Fillet Steak with a Yorkshire Blue & Whisky Sauce
By Helen Miles
Fillet Steak with a Yorkshire Blue & Whisky Sauce Recipe
Prep time:
10
Cook time:
25
Servings:
4
Ingredients
- 170g Yorkshire Blue (diced)
- 4 x 170g fillet steaks
- 2 chopped shallots
- 60ml whisky
- 1 glass of white wine
- 140ml chicken stock
- 140ml double cream
- 340g cooked green beans
- 60g butter
- 1 clove of garlic
- 340g potatoes
- 2 tbsp oil (for cooking)
- 1 tbsp of fresh thyme
Instructions
- Heat 1 tbsp of oil in a gridddle pan, cook the steaks, keep underdone, take them out and keep them warm
- Add the chopped shallots to the pan and cook slowly, do not colour
- Add the whisky and ‘flambe’
- Extinguish by adding the white wine
- Add the chicken stock and reduce by half
- Add the double cream and reduce
- Take from the heat, put diced cheese into the sauce and allow to melt
- Meanwhile cook the potatoes in 1 centimetre cubes
- Fry in 1 tbsp of oil and 30g of butter until cooked and golden brown.

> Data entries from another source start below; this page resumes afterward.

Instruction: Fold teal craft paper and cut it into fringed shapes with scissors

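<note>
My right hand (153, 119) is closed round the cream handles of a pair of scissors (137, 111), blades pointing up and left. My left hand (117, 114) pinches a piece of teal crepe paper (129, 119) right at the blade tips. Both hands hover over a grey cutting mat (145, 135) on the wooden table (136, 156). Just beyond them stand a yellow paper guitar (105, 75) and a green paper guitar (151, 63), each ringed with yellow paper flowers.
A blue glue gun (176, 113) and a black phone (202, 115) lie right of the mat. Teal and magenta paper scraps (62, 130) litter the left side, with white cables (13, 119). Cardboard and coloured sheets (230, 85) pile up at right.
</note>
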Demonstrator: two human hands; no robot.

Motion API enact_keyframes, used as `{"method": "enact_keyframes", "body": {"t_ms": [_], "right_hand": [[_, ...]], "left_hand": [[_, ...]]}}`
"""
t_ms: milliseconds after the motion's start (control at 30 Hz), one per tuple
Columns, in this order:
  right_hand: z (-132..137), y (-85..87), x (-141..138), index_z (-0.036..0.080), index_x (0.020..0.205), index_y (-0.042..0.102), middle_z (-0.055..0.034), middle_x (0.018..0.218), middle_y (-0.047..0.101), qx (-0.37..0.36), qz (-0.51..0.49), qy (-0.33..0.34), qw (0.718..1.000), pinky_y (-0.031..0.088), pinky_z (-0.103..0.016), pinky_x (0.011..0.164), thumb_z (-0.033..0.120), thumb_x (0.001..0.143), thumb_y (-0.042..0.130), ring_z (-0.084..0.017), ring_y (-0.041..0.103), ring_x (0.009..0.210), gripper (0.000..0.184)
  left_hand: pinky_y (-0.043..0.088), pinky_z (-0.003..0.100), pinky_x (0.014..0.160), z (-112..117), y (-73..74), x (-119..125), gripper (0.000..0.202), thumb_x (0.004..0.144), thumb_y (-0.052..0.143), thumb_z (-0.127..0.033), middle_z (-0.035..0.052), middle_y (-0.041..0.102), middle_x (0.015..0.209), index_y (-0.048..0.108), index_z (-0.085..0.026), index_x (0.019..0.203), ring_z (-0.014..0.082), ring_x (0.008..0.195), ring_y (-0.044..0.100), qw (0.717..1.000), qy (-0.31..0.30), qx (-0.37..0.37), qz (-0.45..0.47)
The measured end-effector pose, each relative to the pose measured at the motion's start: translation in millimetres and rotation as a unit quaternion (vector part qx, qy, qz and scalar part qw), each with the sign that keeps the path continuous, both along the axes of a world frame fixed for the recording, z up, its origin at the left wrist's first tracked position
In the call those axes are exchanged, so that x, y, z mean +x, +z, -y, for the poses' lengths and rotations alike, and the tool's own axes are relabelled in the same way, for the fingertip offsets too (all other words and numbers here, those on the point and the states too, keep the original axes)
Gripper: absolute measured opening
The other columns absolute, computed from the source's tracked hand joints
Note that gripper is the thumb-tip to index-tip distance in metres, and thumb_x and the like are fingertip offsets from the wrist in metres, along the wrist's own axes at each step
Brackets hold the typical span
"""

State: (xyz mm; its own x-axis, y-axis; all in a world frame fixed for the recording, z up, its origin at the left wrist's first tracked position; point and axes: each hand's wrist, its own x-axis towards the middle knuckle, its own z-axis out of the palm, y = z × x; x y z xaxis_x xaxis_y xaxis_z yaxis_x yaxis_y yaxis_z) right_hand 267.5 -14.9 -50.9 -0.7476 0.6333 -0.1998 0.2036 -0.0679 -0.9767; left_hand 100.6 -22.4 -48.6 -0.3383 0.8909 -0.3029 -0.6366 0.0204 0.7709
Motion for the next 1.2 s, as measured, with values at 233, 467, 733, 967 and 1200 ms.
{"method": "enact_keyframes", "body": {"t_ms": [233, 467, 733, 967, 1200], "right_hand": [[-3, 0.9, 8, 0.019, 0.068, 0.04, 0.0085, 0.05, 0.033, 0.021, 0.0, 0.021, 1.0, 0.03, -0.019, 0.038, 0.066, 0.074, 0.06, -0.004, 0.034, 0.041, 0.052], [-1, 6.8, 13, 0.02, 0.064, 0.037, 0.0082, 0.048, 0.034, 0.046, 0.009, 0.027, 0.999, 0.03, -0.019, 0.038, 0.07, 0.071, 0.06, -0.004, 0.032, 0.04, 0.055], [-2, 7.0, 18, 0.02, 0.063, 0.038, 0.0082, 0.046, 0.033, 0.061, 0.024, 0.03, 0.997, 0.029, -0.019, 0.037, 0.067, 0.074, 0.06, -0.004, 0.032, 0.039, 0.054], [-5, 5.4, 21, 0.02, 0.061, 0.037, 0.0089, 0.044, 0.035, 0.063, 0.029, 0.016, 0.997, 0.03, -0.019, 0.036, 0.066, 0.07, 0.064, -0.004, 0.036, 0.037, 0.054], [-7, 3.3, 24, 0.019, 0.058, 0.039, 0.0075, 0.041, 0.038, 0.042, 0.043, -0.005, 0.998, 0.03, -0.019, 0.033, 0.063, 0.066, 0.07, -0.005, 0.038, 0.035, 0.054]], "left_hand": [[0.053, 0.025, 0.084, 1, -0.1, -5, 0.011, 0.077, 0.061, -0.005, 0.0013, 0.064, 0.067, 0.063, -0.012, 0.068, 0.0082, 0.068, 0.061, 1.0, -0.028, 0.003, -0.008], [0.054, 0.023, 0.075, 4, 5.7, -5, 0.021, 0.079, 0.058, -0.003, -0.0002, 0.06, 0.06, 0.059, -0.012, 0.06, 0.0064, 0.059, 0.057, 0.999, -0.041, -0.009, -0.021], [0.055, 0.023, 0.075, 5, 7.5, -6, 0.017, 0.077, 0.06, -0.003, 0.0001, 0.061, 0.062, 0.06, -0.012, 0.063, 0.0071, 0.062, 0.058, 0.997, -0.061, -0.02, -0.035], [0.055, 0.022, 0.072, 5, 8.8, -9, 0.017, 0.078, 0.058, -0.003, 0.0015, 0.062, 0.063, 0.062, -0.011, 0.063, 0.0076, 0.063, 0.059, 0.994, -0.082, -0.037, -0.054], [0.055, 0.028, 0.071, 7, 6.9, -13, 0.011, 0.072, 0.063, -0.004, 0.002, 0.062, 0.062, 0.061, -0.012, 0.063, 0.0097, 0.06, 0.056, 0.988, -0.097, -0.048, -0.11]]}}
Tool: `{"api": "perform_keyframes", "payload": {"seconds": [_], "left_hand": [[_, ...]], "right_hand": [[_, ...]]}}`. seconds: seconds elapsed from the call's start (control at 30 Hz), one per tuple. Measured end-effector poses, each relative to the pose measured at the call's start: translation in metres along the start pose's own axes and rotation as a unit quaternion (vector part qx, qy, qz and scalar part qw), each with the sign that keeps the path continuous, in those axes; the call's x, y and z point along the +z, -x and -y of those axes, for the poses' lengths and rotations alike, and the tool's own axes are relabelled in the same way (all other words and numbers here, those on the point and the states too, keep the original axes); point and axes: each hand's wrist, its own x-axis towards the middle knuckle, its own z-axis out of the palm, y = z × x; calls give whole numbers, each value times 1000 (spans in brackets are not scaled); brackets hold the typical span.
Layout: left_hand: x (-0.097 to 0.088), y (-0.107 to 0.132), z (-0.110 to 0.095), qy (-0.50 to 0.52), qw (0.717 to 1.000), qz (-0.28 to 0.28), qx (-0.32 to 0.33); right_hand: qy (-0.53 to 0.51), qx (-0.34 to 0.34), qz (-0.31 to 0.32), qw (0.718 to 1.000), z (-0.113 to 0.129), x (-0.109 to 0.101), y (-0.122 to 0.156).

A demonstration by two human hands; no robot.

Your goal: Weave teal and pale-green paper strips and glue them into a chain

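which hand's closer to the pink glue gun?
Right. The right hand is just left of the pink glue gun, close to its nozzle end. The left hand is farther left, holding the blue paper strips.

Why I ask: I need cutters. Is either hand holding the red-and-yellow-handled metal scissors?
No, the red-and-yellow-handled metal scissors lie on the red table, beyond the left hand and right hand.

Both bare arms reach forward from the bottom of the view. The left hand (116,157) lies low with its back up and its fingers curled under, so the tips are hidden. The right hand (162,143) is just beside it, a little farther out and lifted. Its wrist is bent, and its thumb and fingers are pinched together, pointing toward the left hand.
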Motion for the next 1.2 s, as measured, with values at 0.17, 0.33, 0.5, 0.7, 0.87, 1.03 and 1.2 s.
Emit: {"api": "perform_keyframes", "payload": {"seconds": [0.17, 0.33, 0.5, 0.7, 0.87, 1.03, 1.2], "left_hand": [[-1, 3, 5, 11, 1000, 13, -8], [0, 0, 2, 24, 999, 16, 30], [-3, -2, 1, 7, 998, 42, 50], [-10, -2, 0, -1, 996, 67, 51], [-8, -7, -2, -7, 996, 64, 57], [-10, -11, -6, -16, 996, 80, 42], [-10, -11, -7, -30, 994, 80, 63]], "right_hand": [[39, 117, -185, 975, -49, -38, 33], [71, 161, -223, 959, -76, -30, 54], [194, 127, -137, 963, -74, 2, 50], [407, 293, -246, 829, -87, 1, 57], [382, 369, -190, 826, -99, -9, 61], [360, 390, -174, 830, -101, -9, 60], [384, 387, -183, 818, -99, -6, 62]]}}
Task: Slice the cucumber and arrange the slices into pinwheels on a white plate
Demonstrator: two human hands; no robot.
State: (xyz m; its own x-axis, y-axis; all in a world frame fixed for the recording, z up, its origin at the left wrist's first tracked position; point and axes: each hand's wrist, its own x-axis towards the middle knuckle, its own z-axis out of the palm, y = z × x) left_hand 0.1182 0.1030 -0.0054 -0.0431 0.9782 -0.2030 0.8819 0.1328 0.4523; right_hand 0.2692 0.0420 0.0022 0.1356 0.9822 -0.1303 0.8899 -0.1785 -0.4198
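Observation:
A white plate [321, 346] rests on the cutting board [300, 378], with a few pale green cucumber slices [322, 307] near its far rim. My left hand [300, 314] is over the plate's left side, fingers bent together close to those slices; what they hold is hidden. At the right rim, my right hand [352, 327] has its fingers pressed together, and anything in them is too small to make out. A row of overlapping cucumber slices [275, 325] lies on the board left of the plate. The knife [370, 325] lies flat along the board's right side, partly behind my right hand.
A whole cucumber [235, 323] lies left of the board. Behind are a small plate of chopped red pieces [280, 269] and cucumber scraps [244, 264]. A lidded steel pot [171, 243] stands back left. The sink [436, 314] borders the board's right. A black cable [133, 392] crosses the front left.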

- When cooked remove most of the fat, add rubbed thyme and season with salt and pepper
- Melt the remaining 30g of butter, sweat the crushed garlic, add green beans, reheat and season
- Serve the steaks laid over the green beans, pour the sauce over the steak and scatter the potatoes around.